WHAT YOU SHOULD DO -> The lines to return run from the start of the material below through the line holding "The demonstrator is", both included; please give them back exactly, minus the pictures.

RECORDS FOR PROCESSING ->

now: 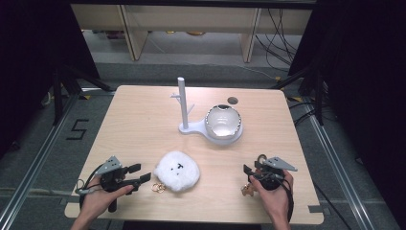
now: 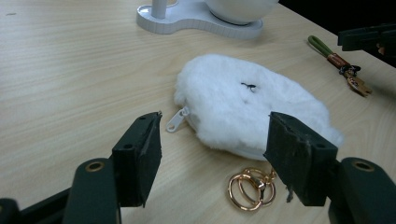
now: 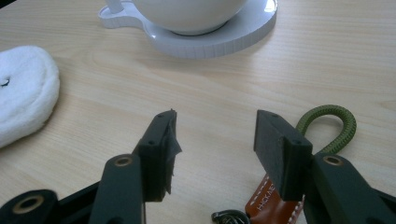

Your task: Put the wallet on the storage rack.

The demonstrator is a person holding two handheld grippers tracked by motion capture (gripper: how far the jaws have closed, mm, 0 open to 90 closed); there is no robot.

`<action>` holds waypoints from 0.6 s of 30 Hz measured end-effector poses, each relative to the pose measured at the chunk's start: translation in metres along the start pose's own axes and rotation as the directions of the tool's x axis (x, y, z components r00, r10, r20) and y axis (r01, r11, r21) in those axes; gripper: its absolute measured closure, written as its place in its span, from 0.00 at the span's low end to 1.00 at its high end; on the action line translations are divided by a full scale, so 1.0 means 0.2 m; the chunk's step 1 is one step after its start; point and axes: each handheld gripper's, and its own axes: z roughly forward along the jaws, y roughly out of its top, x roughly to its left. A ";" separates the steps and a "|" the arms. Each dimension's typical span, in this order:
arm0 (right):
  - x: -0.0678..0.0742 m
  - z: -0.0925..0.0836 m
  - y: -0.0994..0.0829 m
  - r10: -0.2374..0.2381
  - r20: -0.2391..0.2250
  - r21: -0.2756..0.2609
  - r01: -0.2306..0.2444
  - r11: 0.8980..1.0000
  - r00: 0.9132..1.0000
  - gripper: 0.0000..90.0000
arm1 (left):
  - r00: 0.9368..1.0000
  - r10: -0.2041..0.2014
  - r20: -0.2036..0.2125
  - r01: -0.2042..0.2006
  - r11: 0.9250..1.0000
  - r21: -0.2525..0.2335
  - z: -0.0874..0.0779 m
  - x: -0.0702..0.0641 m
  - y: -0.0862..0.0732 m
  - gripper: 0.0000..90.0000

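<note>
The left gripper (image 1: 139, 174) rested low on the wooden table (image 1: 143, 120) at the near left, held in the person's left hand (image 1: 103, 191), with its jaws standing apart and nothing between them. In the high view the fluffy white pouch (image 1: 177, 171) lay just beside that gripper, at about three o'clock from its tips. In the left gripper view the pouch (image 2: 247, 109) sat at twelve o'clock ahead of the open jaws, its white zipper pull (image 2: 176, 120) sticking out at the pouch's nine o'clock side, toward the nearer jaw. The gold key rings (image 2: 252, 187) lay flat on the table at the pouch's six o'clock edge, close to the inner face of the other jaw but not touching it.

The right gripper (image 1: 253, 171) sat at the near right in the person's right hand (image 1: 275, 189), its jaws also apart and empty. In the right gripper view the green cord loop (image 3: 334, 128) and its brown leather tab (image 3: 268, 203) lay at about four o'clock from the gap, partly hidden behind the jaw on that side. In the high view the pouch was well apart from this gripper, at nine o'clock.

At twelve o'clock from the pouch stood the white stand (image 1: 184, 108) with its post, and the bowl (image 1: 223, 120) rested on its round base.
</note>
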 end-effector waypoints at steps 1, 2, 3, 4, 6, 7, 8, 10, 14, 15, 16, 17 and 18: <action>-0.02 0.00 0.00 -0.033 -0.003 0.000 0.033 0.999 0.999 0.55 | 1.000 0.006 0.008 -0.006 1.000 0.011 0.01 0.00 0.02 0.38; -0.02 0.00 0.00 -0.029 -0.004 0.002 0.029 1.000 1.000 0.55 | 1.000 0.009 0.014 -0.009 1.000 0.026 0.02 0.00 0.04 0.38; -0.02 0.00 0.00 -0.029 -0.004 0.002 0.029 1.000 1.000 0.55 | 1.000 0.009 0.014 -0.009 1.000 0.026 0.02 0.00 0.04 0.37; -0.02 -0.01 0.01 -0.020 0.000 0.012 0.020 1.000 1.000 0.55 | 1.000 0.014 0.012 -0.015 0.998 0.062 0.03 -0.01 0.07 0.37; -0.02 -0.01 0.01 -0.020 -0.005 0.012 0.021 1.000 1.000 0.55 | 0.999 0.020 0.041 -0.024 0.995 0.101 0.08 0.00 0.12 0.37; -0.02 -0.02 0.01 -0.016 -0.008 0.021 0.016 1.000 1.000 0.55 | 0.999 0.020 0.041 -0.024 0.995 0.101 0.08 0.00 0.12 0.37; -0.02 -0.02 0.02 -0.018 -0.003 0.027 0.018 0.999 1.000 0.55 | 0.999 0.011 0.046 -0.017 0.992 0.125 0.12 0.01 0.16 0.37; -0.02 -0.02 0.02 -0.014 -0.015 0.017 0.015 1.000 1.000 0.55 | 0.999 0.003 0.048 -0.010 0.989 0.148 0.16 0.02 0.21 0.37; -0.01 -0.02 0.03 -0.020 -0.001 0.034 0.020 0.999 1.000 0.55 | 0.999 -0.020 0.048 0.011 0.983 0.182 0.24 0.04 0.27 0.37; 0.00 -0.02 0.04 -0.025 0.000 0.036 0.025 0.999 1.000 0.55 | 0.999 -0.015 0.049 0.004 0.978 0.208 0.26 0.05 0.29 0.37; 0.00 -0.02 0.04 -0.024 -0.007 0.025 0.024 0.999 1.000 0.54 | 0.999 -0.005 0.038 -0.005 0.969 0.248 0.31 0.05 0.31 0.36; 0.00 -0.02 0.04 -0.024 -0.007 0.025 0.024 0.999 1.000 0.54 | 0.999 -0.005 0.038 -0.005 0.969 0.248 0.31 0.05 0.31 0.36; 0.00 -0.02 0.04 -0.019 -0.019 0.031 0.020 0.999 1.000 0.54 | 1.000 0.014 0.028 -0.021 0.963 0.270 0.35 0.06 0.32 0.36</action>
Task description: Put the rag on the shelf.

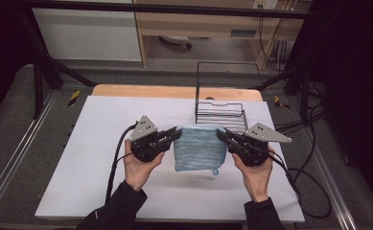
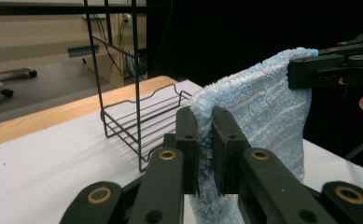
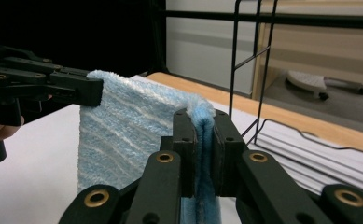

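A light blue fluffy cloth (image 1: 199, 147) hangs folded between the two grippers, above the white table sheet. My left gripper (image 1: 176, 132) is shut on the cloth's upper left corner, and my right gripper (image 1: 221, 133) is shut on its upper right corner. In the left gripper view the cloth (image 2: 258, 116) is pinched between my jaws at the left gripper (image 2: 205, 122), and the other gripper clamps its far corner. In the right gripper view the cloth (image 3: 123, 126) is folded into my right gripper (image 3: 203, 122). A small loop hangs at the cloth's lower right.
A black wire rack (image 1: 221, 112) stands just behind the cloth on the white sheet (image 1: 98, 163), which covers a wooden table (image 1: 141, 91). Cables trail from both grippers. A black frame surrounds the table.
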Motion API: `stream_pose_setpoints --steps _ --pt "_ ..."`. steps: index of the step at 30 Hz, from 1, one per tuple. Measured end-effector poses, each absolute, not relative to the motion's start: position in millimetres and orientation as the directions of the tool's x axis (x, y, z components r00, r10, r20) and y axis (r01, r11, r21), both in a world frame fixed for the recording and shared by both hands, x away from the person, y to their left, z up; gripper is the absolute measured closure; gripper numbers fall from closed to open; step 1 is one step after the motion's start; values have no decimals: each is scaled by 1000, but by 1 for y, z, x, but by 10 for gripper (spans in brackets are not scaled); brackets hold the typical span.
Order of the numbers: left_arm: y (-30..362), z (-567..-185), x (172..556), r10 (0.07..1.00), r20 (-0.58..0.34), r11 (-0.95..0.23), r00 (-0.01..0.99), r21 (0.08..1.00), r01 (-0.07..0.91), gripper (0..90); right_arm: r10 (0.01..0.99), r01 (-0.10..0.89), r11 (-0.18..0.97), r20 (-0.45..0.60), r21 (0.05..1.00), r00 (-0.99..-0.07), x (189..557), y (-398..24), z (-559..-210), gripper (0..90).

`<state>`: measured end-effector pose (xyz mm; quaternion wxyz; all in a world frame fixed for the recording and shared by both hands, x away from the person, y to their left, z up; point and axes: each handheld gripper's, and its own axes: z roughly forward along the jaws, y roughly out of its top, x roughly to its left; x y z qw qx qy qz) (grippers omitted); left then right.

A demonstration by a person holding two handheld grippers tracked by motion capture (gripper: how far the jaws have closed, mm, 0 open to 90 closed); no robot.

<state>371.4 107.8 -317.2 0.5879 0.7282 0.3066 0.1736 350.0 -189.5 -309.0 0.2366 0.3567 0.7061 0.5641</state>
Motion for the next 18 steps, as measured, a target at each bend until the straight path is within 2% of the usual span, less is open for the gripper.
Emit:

ANSWER FOR THE TASK ->
now: 
now: 
now: 

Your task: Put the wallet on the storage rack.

The demonstrator is a person holding two handheld grippers tracked by motion capture (gripper: how far the jaws have closed, mm, 0 open to 90 closed); there is no robot.

The exercise has been answered, and the work is done.